**Work item**
Repeat the listing exactly. Any picture in it should be left out of the copy.
*** Data section Section Begins ***
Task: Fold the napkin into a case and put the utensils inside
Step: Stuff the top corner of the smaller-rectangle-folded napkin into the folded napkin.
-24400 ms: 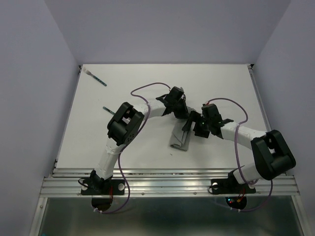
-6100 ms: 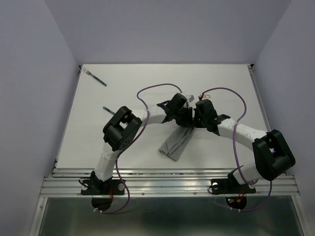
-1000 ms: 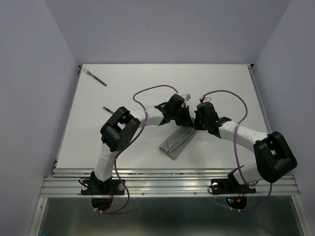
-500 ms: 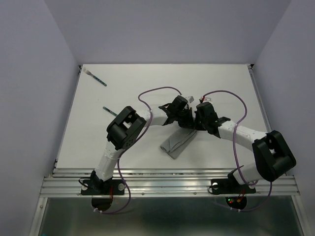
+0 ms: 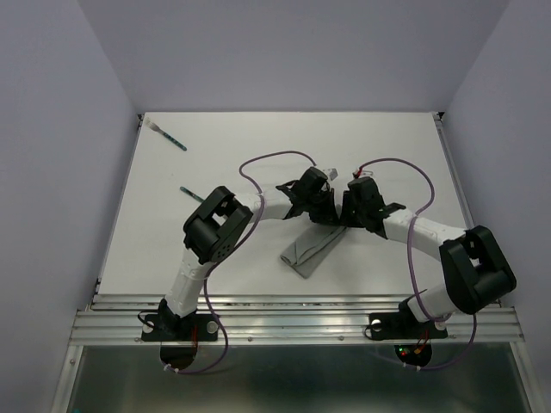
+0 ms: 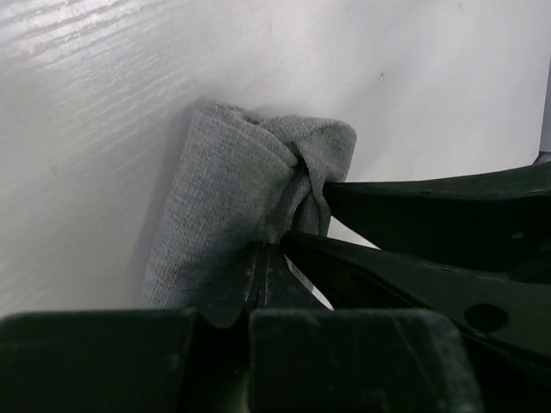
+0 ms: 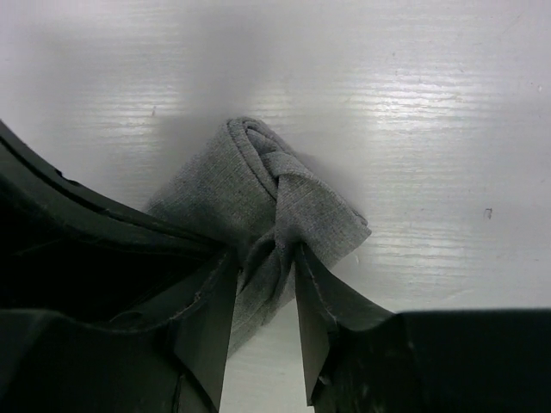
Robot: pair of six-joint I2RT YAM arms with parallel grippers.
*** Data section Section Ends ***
**Problem solution**
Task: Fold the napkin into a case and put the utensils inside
Step: Stuff the top corner of the smaller-rectangle-folded napkin into the folded napkin.
-24400 ms: 
-6100 ms: 
-1000 ms: 
-500 ms: 
+0 ms: 
+0 ms: 
+0 ms: 
Robot: pair of six-joint I2RT YAM arms with parallel grippers.

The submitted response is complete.